A lot happens in the first season back in 1973, there’s another Kamen Rider, Shocker changes into Gel-Shocker, and more. Shocker within the canon is started by the remaining members of the Nazis. This show became very popular, leading to many other Riders afterward, along with a break from the late 80s through to 2000, where it was rebooted with the show Kamen Rider Kuuga. Kamen Rider and the idea of Henshin or transformation pose have been seen in so many things, even on our side of the Pacific. The Rider Kick, every Rider’s trademark attack, pops up in a multitude of things, like even the end of The Super Mario Bros. Movie. Kamen Rider’s bike even influenced James Gunn and Peacemaker’s bike in season two of Peacemaker. Recently, the first season of Kamen Rider was reimagined by Hideaki Anno in his “Shin” trilogy of films with Shin Godzilla and Shin Ultraman. Shin Kamen Rider updates part of the story for modern day, yet honors all the things he and others loved about that original show.

So this series, Tojima Wants to Be a Kamen Rider, is a love letter not only to that show but to fans of that show and that era of the show that endures to this day. In the first episode, setting up the series, we meet  Tanzaburo Tojima, a 40-year-old man who’s been a fan of Kamen Rider his whole life. Specifically, the original series. Not V3, not Amazon, not Skyrider or even Stronger, but OG Hongo Kamen Rider. It consumed most of his life to try and work hard enough to be as much like Kamen Rider as he could. It’s cost him friends and brought bullying and violence into his life when he was in school, but none of that has shaken him from his goal. Nothing that is but age. What has this gotten him? He’s a grown man still focused on this old children’s show. He was about to give it all up, that is, until he sees on TV that people are attacking and robbing stores dressed as Shocker. Tojima can’t let this stand; if there is a Shocker, then there must be a Kamen Rider.

As a middle-aged man who enjoys not only geeky stuff but also heavy into the Kamen Rider franchise (I’ve watched around 40 percent of all Kamen Rider shows), seeing this kid grow up loving the show as they recreate the intro and parts of episodes in animation, along with him, I’m asking myself, “Should I still be into this”? Should I still buy toys and watch this show? Should I “grow up”? Also, with everything going on in the world, specifically the United States, seeing a person like “oh, you want to dress up and play Nazi (even an adjacent one)? I’mma punch you in the face!” is cathartic.
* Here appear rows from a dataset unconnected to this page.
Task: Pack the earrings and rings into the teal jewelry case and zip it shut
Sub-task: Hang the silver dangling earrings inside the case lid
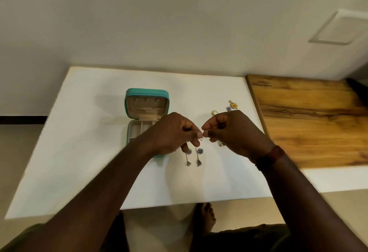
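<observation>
— Forearms reach up from the bottom edge and the hands meet mid-frame. What are they holding?
— The left grip (175, 132) and right grip (235, 132) are both clenched, thumb and forefinger pinching one thin wire (201, 138) between them, above the table (79, 152). It's too small to say what it is.
— And the case?
— The case (147, 100) sits left of centre. It's open, lid upright at the back, tray partly hidden behind the left grip.
— Earrings?
— A long earring (188, 157) and its twin (199, 156) lie side by side just below the hands, outside the case. A gold piece (233, 105) and a purple stud (228, 108) lie above the right grip, well apart from the case.
— Anything else?
— A wood top (308, 122) at the right, a red band (272, 155) on the right wrist, and a bare foot (206, 218) below the table's edge.
</observation>
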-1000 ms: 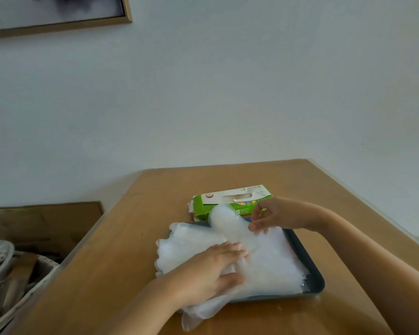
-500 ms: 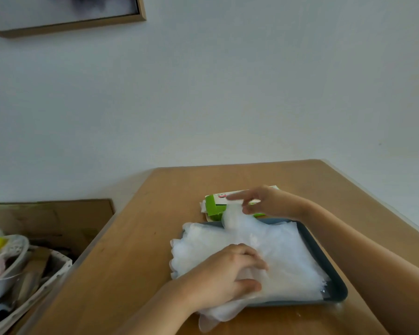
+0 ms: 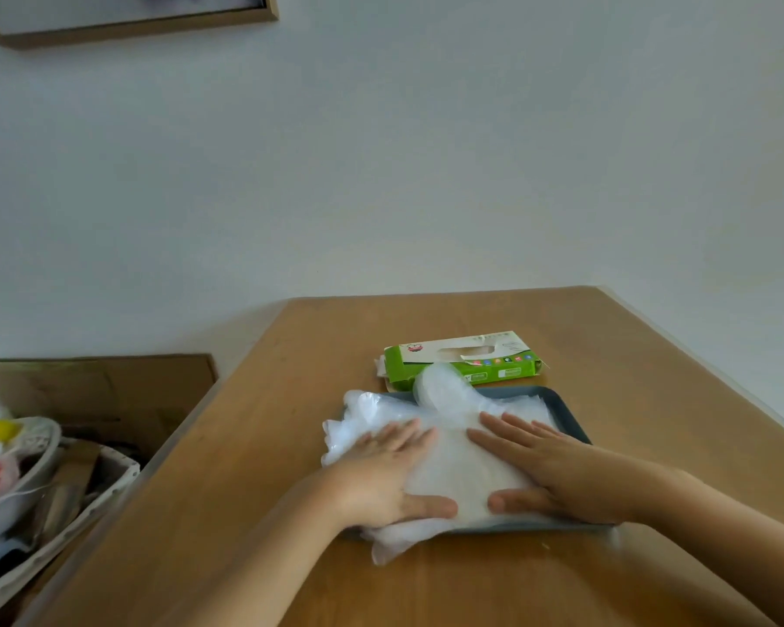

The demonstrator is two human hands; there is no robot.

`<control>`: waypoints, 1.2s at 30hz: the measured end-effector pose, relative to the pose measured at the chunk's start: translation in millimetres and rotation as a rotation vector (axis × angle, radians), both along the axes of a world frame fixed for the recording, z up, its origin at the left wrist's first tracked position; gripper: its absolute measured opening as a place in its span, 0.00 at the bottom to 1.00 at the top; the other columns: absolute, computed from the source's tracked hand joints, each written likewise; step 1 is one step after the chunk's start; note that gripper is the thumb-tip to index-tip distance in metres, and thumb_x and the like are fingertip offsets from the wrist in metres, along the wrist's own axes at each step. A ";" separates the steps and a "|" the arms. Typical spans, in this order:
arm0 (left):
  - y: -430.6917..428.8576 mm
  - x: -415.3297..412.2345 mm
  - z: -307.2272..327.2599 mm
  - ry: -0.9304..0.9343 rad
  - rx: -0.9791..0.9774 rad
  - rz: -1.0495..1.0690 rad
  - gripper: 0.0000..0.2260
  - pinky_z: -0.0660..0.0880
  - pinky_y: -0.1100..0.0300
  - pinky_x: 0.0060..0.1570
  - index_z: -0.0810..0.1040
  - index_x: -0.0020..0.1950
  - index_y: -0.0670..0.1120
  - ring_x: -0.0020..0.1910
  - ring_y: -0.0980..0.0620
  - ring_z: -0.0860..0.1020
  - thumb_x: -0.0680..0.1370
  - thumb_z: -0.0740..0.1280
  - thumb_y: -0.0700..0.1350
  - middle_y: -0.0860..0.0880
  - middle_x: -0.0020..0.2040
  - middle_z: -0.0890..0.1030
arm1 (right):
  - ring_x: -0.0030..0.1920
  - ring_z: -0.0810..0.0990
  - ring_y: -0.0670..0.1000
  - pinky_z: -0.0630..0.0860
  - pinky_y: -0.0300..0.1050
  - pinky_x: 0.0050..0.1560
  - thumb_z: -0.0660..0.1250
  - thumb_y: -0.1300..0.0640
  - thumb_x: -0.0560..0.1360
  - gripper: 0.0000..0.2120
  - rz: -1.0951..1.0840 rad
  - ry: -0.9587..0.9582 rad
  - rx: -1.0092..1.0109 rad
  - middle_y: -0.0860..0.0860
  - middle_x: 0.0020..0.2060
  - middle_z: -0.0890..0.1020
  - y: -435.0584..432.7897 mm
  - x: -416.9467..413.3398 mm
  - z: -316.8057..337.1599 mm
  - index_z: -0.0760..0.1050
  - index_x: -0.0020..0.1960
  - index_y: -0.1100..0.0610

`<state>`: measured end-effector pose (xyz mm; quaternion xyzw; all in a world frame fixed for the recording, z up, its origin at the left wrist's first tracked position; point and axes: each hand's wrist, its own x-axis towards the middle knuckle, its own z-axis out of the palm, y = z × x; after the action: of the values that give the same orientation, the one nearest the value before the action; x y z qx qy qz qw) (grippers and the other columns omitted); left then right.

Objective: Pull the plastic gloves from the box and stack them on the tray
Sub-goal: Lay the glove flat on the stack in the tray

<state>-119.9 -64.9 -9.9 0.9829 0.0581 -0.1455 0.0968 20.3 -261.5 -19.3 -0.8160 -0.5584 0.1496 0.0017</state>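
two hands press flat, fingers straight, on one pile of clear plastic gloves: the left hand on its left side, the right hand on its right. the pile fills one grey tray on the tabletop and spills past its left edge. one green box lies just behind the tray.

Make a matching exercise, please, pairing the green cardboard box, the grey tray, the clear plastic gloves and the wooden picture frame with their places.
1. green cardboard box
2. dark grey tray
3. clear plastic gloves
4. wooden picture frame

A. under the left hand and right hand
B. on the white wall
C. on the wooden table behind the tray
D. beneath the gloves

Pairs: 1-C, 2-D, 3-A, 4-B.
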 end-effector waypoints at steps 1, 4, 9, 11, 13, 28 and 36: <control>3.1 -2.3 2.6 0.040 0.051 0.044 0.41 0.38 0.53 0.75 0.38 0.78 0.54 0.77 0.52 0.37 0.75 0.55 0.70 0.53 0.78 0.36 | 0.75 0.34 0.45 0.35 0.44 0.74 0.49 0.28 0.73 0.39 0.011 -0.015 -0.026 0.41 0.75 0.35 0.6 1.1 1.3 0.34 0.75 0.39; 6.2 -3.8 11.1 0.139 0.165 0.129 0.45 0.37 0.49 0.74 0.36 0.78 0.51 0.77 0.48 0.38 0.73 0.56 0.71 0.50 0.78 0.36 | 0.75 0.34 0.47 0.36 0.48 0.74 0.53 0.27 0.71 0.42 0.006 -0.024 -0.087 0.42 0.75 0.34 -0.9 3.0 8.1 0.33 0.75 0.38; 20.4 -3.0 30.8 0.256 0.217 0.157 0.45 0.49 0.48 0.76 0.41 0.78 0.56 0.78 0.43 0.47 0.72 0.67 0.65 0.52 0.80 0.45 | 0.76 0.37 0.48 0.41 0.54 0.75 0.60 0.27 0.68 0.46 -0.059 0.032 -0.122 0.39 0.75 0.36 -6.0 11.4 14.0 0.36 0.75 0.36; 26.7 0.0 48.9 0.297 0.162 0.140 0.45 0.60 0.54 0.72 0.48 0.79 0.57 0.76 0.45 0.57 0.69 0.70 0.66 0.53 0.79 0.55 | 0.76 0.43 0.46 0.45 0.54 0.75 0.64 0.29 0.67 0.45 -0.094 0.098 -0.100 0.36 0.76 0.42 -6.8 16.6 19.3 0.43 0.75 0.35; 32.8 6.5 68.9 0.262 0.121 0.107 0.42 0.63 0.60 0.68 0.55 0.78 0.55 0.74 0.50 0.62 0.70 0.69 0.65 0.53 0.77 0.60 | 0.73 0.57 0.43 0.55 0.48 0.74 0.66 0.29 0.65 0.38 -0.153 0.172 0.006 0.34 0.73 0.57 -4.6 26.2 25.8 0.57 0.72 0.32; 72.3 125.9 21.2 -0.208 -0.279 0.226 0.21 0.54 0.60 0.71 0.61 0.76 0.53 0.75 0.53 0.58 0.83 0.57 0.50 0.52 0.77 0.60 | 0.67 0.66 0.50 0.62 0.45 0.66 0.66 0.52 0.77 0.10 -0.274 -0.005 0.421 0.49 0.66 0.72 92.1 144.2 9.1 0.81 0.57 0.46; 84.9 136.5 -5.5 -0.230 -0.375 0.243 0.24 0.48 0.56 0.75 0.57 0.77 0.57 0.78 0.55 0.48 0.82 0.58 0.53 0.55 0.79 0.48 | 0.61 0.69 0.49 0.62 0.37 0.59 0.67 0.57 0.76 0.06 -0.179 -0.153 0.508 0.48 0.59 0.75 105.0 142.8 -2.1 0.83 0.47 0.55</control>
<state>16.6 20.0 -15.4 0.9436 0.1365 -0.0284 0.3004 163.1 -156.5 -21.4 -0.8442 -0.5024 -0.0578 0.1774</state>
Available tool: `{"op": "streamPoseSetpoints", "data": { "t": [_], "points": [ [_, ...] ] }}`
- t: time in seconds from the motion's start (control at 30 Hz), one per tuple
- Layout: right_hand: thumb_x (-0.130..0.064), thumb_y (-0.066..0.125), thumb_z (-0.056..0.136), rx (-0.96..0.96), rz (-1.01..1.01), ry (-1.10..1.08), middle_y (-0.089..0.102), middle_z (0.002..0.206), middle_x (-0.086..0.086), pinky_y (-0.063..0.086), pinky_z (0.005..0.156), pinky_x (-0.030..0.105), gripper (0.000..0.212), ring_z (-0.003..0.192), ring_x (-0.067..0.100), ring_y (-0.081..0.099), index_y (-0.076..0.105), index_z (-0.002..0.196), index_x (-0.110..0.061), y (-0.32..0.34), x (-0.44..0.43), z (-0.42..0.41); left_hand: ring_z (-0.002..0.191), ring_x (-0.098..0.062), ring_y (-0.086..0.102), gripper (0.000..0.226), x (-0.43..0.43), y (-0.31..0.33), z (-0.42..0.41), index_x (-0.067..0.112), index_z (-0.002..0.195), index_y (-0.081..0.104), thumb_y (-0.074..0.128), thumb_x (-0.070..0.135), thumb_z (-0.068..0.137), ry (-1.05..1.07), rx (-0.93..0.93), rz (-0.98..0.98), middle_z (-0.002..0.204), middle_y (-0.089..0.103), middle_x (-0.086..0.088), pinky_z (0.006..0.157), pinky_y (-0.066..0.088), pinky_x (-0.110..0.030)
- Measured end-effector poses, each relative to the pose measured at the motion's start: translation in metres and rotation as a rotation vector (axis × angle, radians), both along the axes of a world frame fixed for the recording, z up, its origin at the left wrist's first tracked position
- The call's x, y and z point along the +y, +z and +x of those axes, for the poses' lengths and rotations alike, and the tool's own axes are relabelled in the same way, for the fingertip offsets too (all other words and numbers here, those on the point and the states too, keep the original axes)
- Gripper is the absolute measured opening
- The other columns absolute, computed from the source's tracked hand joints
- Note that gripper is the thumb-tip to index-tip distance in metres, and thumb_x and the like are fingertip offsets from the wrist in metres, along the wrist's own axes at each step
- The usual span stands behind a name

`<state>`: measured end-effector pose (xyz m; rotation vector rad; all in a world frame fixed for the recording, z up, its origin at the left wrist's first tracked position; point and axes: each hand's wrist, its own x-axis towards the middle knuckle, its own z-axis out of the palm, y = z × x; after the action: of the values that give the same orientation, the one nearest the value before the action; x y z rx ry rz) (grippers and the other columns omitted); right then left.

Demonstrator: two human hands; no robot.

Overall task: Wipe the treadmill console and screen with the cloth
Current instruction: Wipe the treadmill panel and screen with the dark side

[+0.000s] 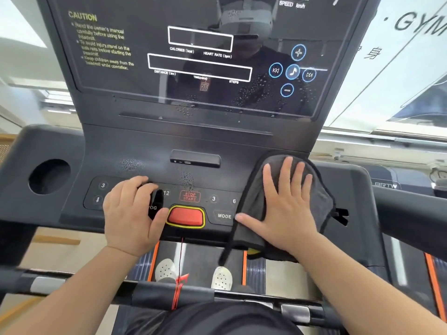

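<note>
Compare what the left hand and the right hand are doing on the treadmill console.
The right hand lies flat with fingers spread on the dark cloth; the left hand rests bare on the button panel, with no cloth under it. The right hand covers the console's right side beside the MODE button; the left hand sits left of the red stop button. Both are palm down on the console.

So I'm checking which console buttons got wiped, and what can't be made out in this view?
- Head view: keys right of the 6 are hidden under the cloth and right hand.
- Keys between the 3 and 12 are covered by the left hand.
- The top edge cuts off the screen above the speed label.
- Caution text is blurred.
</note>
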<state>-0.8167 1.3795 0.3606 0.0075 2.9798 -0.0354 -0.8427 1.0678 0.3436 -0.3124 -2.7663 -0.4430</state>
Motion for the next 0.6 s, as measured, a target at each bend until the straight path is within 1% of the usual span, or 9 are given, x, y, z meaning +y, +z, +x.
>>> {"op": "streamPoseSetpoints", "data": {
  "t": [0.07, 0.17, 0.27, 0.33, 0.4, 0.43, 0.5, 0.6],
  "points": [
    [-0.101, 0.016, 0.074, 0.021, -0.013, -0.046, -0.021, 0.165, 0.032, -0.007, 0.123, 0.067, 0.127, 0.15, 0.055, -0.023, -0.004, 0.164, -0.013, 0.002, -0.023, -0.013, 0.11, -0.043, 0.055, 0.061, 0.0, -0.001, 0.0, 0.005, 0.108, 0.063, 0.029, 0.055, 0.096, -0.006, 0.005, 0.0, 0.12, 0.062, -0.019, 0.093, 0.039, -0.052],
    [-0.094, 0.018, 0.081, 0.017, -0.015, 0.035, -0.017, 0.166, 0.031, -0.003, 0.122, 0.069, 0.118, 0.151, 0.055, -0.021, -0.001, 0.164, -0.014, 0.001, -0.046, -0.019, 0.108, -0.043, 0.056, 0.055, -0.001, -0.001, -0.001, 0.006, 0.107, 0.063, 0.035, 0.051, 0.093, 0.002, -0.001, 0.002, 0.119, 0.062, -0.018, 0.092, 0.039, -0.052],
    [-0.086, 0.024, 0.089, -0.001, -0.039, 0.225, -0.001, 0.171, 0.023, 0.008, 0.124, 0.067, 0.102, 0.156, 0.048, -0.009, 0.013, 0.165, -0.019, 0.0, -0.048, -0.003, 0.107, -0.043, 0.056, 0.053, 0.0, -0.001, -0.001, 0.007, 0.106, 0.062, 0.036, 0.051, 0.092, -0.002, 0.002, -0.001, 0.119, 0.062, -0.017, 0.091, 0.039, -0.051],
    [-0.078, 0.032, 0.094, -0.006, -0.03, 0.389, 0.011, 0.172, 0.015, 0.017, 0.124, 0.063, 0.091, 0.158, 0.042, 0.003, 0.019, 0.164, -0.022, -0.004, -0.034, 0.017, 0.107, -0.042, 0.056, 0.055, -0.001, -0.001, -0.002, 0.007, 0.106, 0.063, 0.034, 0.052, 0.094, -0.001, 0.007, -0.004, 0.118, 0.062, -0.018, 0.091, 0.04, -0.051],
    [-0.071, 0.041, 0.094, 0.02, -0.014, 0.541, 0.021, 0.171, 0.008, 0.019, 0.124, 0.057, 0.083, 0.158, 0.036, 0.015, 0.026, 0.162, -0.025, -0.008, -0.011, 0.034, 0.108, -0.043, 0.056, 0.061, -0.002, -0.003, -0.002, 0.006, 0.106, 0.064, 0.03, 0.056, 0.096, 0.001, 0.002, -0.003, 0.118, 0.063, -0.018, 0.092, 0.04, -0.051],
    [-0.072, 0.044, 0.093, 0.031, -0.013, 0.587, 0.022, 0.171, 0.005, 0.018, 0.123, 0.056, 0.083, 0.158, 0.034, 0.018, 0.029, 0.162, -0.027, -0.009, 0.002, 0.037, 0.109, -0.043, 0.056, 0.063, -0.003, -0.004, -0.002, 0.006, 0.105, 0.065, 0.029, 0.057, 0.096, 0.001, -0.001, 0.0, 0.119, 0.063, -0.018, 0.092, 0.04, -0.051],
    [-0.079, 0.041, 0.091, 0.036, -0.007, 0.578, 0.019, 0.172, 0.001, 0.016, 0.123, 0.057, 0.089, 0.158, 0.032, 0.015, 0.028, 0.163, -0.028, -0.008, 0.023, 0.03, 0.109, -0.043, 0.057, 0.064, -0.003, -0.004, -0.003, 0.006, 0.105, 0.066, 0.029, 0.057, 0.096, -0.003, 0.002, 0.001, 0.119, 0.063, -0.018, 0.093, 0.04, -0.052],
    [-0.089, 0.026, 0.087, 0.009, -0.011, 0.383, 0.004, 0.174, 0.001, 0.012, 0.126, 0.06, 0.102, 0.16, 0.03, -0.003, 0.017, 0.165, -0.023, 0.001, 0.032, 0.0, 0.108, -0.043, 0.057, 0.063, -0.003, -0.004, -0.002, 0.006, 0.104, 0.066, 0.029, 0.056, 0.096, -0.016, 0.004, 0.001, 0.118, 0.063, -0.018, 0.093, 0.041, -0.052]
  ]
}}
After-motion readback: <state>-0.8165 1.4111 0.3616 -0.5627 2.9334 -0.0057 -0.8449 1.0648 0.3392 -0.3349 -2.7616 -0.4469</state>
Tojima in tears wearing a plastic Kamen Rider mask

The show blends deep emotional scenes and character internal feelings and thoughts with his emotional outbursts, as well as some solid comedy. It is a bit more mature than Shonen anime, but in the first episode, not so much. The biggest leap is that this 40-year-old guy picked OG Kamen Rider over Kamen Rider Black/Black RX, which would’ve been the Rider for his age group. The animation is fluid, and there are some parts where the drawings get a little funky, but it also looks better than some of the manga with its consistency of look. The story got me locked in, though, for the whole season. It lived up to my hopes and is a great new addition to the fall anime lineup. Tojima Wants to Be a Kamen Rider feels like a good entry point to Kamen Rider, just at a time when it’s beginning to go global.